JR東日本は,「変電設備のスリム化」および「列車位置情報を用いた効率的な蓄電池の充放電制御」に関する実証試験を,内房線で行なうと発表した.
同社では,「技術革新中長期ビジョン」に掲げる「鉄道エネルギーマネジメントの確立」の実現に向けた取組の一環として,列車位置情報を用いた効率的な蓄電池の充放電制御の開発を進めており,今回,2017(平成29)年7月に内房線(君津―上総湊間)にある大貫変電所での試験装置の設置工事が完了したことから,実証試験を開始する.
変電設備のスリム化に関する実証試験については,変電所にある既存の複数の機器を,回生電力貯蔵装置に置き換えることで,変電設備のスリム化によるメンテナンスの省力化をめざす.試験では,変電所の機能がなくても回生電力貯蔵装置により電車が必要とする電力が供給可能かについて検証する.

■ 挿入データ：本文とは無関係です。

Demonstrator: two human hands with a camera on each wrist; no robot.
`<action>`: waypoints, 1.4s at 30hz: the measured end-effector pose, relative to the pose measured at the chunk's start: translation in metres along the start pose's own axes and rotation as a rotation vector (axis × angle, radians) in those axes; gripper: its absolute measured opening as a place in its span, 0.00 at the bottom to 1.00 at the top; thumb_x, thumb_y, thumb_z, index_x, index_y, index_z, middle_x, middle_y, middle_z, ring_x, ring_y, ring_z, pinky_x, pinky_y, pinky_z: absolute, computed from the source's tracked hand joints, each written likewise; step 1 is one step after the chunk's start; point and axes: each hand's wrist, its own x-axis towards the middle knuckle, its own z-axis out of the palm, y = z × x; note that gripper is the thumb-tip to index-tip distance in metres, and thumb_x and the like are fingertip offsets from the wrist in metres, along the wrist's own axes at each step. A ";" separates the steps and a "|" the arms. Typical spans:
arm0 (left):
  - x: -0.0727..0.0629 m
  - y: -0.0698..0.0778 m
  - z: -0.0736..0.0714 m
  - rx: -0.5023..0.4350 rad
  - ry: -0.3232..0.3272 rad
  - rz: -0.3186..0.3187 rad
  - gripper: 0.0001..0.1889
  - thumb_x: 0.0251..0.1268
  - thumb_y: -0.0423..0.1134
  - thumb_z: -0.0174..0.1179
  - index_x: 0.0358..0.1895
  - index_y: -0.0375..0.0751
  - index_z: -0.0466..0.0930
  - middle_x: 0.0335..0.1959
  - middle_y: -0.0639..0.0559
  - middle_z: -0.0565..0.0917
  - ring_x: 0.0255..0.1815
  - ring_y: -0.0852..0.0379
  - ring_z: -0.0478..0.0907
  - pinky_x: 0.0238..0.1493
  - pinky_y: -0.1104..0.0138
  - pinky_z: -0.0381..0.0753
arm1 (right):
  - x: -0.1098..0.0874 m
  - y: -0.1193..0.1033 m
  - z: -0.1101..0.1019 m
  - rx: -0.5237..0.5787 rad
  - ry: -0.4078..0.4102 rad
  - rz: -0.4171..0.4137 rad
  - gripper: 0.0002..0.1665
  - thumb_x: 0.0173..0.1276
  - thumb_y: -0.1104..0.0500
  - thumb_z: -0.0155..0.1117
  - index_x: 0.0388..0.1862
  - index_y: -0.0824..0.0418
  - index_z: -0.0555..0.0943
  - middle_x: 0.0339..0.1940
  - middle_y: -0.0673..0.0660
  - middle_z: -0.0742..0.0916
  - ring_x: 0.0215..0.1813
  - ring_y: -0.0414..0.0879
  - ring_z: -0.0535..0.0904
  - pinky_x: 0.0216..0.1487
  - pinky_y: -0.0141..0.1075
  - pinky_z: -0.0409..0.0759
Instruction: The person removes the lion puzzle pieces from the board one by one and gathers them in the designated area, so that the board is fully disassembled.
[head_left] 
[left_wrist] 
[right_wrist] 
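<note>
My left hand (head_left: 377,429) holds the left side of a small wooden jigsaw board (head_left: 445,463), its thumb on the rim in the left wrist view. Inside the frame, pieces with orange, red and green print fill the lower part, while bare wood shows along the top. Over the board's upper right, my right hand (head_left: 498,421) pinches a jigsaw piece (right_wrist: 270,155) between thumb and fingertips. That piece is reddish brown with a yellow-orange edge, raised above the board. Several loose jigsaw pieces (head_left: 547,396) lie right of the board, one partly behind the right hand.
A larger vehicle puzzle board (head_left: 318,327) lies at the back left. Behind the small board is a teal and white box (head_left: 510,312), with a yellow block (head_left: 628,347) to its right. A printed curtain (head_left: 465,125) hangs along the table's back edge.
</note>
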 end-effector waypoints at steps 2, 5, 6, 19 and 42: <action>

JR東日本ですでに導入されている回生電力貯蔵装置(拝島変電所・桶川変電所・久喜変電所)では,架線電圧の値によって充放電を制御し,電車に電力を供給してるが,その結果,実際には電車が電力の供給を必要としない場合でも,架線電圧によっては充放電してしまうことがあり,蓄電池容量はこの不必要な充放電を考慮して決定される課題が生じていた.今回は,列車位置情報を用いた効率的な蓄電池の充放電制御を行なうことで,GPSによる列車位置情報を用いて適正な位置に列車が在線しているときのみ充放電することの優位性もあわせて,検証される.
なお,試験期間は,2017(平成29)年10月25日(水)から2018年6月までの予定で,試験終了後に装置は撤去される予定となっている.